Best of luck, and keep having fun taking pictures!


----------



## SJTstudios (Dec 5, 2012)

distant.star said:


> .
> Sorry to rain on the shopping parade, but you need experience far more than you need equipment. You've already got decent picture making equipment; spend your time using that to make the best images you possibly can. Give yourself a year with what you've got. A few suggestions:
> 
> 1. Get involved with a photo club or some class or group that will critique your work constructively. Typically, they will give you "challenges" to go out and get a particular type of picture so you have to get focused on what it takes to MAKE that kind of image.
> ...



I agree 100%, expierience is Key. L lenses are there for the pros. Ive got an l macro and its awesome, and i love it but money can be spent much wiser. Go out and buy some cheap primes if you really want some new lenses. Primes make you expierience the world differently.
-canon 50mm 1.8
-canon 85mm 1.8
-old canon 35mm f2
-old canon 24mm/28mm 2.8
-canon 100mm f2
-canon 60mm 2.8 ef-s
-canon 15mm 2.8

Or even...
-canon 135mm 2.8 soft focus
-canon 20mm 2.8
-a lensbaby
-or even the canon 200mm f2.8 l

All these primes are sub $1000, all the ones in the top group would total $3000

L lenses are the pinnacle of lenses, but they're pro quality. Unless the photos you take will be printed poster size plus, you don't need a l lens.
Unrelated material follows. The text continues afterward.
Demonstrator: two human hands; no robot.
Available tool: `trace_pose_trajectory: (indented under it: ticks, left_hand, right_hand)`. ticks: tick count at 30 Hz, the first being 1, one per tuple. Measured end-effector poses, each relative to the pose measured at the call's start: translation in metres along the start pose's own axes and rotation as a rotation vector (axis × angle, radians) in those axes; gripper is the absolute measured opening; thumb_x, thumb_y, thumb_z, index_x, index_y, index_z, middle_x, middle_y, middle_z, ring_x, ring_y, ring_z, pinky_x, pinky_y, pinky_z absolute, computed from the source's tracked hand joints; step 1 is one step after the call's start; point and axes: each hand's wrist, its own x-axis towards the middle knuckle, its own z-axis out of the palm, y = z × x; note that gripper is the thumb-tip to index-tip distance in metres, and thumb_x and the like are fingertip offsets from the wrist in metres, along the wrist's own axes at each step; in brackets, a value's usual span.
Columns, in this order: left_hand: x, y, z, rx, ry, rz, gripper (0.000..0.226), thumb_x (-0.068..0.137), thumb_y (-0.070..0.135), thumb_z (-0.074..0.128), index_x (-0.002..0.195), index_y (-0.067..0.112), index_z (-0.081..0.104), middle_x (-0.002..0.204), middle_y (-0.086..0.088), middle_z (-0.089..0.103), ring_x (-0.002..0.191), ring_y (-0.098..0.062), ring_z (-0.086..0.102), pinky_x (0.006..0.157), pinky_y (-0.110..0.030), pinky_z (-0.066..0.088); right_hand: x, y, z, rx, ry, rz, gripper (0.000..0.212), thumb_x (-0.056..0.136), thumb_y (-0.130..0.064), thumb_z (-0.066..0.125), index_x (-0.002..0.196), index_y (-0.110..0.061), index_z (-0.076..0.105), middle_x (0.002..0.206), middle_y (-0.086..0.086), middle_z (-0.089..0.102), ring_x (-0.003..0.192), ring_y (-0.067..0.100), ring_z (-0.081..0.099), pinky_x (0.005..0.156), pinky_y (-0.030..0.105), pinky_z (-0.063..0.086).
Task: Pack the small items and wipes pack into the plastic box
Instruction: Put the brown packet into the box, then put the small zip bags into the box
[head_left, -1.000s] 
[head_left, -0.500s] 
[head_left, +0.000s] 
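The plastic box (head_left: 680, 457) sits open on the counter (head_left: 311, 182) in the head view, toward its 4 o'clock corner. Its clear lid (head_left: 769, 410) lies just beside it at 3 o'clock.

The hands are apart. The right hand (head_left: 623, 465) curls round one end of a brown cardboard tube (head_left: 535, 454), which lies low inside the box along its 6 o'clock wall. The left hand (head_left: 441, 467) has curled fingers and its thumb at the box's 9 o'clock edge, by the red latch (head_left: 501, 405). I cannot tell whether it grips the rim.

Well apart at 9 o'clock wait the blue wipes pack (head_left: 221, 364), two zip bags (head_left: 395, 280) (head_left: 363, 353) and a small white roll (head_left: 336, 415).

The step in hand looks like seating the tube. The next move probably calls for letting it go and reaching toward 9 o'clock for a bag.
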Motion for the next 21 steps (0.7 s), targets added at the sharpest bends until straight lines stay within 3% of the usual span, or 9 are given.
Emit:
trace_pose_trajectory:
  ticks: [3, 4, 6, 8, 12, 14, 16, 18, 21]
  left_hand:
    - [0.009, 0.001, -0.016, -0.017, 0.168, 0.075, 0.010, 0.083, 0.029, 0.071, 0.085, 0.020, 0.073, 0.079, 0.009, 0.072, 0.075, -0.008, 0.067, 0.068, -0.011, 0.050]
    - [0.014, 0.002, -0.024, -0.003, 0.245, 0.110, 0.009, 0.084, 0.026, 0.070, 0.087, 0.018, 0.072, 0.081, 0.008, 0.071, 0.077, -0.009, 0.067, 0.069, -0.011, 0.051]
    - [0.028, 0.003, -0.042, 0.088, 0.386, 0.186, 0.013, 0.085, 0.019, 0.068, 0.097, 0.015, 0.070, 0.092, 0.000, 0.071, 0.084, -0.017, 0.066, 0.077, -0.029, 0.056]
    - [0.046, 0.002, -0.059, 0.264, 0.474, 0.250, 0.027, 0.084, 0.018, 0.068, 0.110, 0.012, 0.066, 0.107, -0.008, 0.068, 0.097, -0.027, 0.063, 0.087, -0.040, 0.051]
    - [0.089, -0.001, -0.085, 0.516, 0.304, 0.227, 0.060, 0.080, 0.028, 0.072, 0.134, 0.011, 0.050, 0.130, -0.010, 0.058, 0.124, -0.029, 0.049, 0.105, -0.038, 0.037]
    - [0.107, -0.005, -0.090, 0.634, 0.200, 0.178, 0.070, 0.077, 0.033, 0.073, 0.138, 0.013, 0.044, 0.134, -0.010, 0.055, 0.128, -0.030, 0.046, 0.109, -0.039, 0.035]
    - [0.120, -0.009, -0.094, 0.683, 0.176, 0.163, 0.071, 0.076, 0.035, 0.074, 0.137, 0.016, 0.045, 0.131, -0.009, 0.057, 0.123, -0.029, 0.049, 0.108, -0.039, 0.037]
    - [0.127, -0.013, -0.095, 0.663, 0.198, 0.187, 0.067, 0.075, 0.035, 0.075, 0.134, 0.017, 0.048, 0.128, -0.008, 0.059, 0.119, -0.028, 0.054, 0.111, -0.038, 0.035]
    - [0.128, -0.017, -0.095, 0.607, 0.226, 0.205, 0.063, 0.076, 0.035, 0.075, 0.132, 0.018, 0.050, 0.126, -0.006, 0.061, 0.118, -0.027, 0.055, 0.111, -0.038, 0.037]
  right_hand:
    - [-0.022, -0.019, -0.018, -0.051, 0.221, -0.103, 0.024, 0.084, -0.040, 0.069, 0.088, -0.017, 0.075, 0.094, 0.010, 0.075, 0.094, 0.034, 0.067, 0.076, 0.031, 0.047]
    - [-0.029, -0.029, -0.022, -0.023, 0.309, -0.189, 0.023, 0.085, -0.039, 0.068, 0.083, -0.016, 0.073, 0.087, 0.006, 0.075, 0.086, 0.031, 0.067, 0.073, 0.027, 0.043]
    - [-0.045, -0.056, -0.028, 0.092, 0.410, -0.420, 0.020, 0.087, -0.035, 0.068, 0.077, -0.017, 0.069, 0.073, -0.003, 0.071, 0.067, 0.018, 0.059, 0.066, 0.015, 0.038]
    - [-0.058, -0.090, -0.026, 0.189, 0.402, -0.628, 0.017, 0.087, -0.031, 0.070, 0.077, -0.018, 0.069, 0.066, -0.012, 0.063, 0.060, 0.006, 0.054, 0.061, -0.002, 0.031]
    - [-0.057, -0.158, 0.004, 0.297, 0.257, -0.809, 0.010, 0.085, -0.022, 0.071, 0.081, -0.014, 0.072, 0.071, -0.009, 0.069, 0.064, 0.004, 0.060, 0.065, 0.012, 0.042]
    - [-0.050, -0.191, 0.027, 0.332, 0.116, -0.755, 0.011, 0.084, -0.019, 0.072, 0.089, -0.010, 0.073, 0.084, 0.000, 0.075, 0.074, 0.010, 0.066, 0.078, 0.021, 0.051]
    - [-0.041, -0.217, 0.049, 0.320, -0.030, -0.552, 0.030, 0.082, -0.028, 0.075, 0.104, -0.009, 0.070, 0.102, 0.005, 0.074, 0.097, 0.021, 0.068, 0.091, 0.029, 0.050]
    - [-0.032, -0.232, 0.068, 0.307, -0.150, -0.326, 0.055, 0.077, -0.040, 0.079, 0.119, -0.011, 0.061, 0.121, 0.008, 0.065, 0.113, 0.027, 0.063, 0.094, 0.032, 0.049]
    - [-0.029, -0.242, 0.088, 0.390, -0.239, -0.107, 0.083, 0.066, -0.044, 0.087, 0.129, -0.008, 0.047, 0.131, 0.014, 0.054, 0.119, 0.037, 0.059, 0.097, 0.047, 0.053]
If I had to go on a shoot with a 5dii and a 50mm 1.2 or a giant load of primes with a rebel, I'd go rebel. Lenses make the image. That's why not a lot of pros shoot with an 18-200. And I think anybody's friends would be just as jealous or think you're just as pro with 7 nice lenses, rather than a 1.2l

I like to think that amateurs unless they're filthy stinkin' rich should set a budget for gear prices. If you have to spend a year saving up for a 5d iii and an l lens, when you just shoot your kids, your wasting time and money. People are allowed to choose what they do, and I respect that, but I enjoy using my primes and my rebel to make stunning images, I make a little cash here and there, but not enough to justify such an expensive purchase. I buy the cheaper primes so I can make interesting images, my l macro is for the flowers, portraits, and I shoot everything with it. I've put aside a fund for a 70-200, since I use my telephoto for most of my profitable photos.
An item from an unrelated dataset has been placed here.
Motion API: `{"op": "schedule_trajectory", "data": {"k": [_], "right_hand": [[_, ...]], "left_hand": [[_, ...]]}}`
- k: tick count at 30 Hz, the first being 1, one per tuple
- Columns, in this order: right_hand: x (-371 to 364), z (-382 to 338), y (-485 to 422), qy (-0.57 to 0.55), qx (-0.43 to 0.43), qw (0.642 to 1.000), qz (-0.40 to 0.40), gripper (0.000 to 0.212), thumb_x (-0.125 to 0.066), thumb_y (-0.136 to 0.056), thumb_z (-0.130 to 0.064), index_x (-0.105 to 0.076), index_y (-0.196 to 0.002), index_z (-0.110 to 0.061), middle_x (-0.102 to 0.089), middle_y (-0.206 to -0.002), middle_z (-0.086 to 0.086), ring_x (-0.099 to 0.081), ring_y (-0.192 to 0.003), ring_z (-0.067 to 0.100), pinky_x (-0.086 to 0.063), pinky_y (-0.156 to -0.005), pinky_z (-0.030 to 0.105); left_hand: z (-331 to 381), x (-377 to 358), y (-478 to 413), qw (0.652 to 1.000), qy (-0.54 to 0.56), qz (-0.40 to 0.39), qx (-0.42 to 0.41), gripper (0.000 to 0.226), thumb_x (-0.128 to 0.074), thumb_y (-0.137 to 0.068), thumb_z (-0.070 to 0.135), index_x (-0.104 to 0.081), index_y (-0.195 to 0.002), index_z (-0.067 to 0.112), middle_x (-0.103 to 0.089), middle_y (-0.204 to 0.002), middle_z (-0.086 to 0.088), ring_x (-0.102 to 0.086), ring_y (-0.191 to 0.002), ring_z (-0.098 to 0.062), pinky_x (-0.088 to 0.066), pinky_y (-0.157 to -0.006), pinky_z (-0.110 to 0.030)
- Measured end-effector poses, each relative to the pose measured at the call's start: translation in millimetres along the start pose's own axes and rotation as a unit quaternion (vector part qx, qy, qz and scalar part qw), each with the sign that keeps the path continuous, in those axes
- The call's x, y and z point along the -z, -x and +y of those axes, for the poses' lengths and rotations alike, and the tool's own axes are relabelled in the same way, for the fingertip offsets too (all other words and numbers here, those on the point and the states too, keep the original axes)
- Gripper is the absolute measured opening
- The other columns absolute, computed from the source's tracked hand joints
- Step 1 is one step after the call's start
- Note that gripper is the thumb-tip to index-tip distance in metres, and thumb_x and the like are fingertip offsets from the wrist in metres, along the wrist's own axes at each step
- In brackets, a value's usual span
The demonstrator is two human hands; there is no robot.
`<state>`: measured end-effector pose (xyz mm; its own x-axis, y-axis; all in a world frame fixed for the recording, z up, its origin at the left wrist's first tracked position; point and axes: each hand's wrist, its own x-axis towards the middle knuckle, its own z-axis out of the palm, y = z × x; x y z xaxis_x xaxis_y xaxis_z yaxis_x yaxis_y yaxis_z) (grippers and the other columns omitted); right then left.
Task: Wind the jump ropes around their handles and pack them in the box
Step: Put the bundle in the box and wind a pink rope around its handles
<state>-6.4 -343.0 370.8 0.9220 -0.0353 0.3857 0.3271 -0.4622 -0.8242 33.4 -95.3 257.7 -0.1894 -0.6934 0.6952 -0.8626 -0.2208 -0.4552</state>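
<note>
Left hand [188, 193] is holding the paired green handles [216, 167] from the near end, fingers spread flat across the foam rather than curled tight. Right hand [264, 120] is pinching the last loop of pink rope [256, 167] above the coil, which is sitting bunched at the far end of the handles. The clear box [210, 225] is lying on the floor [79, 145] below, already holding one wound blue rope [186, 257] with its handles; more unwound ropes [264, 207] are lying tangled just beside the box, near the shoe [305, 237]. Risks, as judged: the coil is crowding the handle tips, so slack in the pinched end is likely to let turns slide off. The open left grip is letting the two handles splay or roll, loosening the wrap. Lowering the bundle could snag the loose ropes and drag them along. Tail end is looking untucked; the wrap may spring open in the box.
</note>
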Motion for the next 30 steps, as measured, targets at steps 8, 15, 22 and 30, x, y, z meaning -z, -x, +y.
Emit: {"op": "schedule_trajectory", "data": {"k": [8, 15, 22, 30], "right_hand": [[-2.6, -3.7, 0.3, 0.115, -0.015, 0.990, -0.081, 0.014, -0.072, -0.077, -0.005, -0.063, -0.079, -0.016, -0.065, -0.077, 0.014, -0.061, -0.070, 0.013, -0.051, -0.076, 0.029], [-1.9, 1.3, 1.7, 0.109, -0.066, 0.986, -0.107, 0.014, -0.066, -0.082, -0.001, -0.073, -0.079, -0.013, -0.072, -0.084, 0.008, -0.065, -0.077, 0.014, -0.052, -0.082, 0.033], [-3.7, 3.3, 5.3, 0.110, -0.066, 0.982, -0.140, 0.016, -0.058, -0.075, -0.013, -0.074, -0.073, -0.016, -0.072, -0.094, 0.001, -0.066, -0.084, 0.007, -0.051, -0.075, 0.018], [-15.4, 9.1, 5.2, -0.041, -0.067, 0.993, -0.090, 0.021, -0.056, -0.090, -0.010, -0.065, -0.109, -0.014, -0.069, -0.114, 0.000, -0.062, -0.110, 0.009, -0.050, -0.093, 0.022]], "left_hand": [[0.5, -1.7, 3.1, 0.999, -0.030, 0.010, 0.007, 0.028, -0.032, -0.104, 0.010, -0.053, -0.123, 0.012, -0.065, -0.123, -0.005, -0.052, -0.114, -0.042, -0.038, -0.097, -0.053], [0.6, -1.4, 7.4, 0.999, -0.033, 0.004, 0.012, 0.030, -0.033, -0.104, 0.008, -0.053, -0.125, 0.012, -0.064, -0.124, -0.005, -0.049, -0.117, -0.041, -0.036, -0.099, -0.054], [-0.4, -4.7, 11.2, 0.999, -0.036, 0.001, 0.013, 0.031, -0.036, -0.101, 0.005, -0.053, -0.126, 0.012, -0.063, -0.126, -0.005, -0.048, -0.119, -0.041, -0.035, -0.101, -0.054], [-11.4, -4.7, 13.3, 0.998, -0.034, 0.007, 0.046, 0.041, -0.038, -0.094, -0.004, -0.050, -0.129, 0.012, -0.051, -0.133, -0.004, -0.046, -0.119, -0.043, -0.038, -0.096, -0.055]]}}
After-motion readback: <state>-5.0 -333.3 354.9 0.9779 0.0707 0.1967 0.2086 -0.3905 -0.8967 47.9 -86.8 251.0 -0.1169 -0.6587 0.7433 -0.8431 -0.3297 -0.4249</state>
But I love primes, and that is how I learned and still learn how to shoot. Although the 1.2 lenses will wow all your friends and family for portraits, something like the canon 60mm macro or the 15mm fisheye will wow everyone, and that is where you could start making money, and the l lenses will become more justifyible.

I have my own printer for my house framing, and I love playing with it, it teaches me how to work colors, and now I can justify purchasing a large format printer. But, start out with your rebel, a couple primes, and some lessons, and you'll go far. You can actually ask Walgreens to print photos, and it's fairly cheap. I purchased 2 4x6's for 42 cents.

But if you really want an l lens, 135mm f2, or 100mm l macro. I highly recommend the macro.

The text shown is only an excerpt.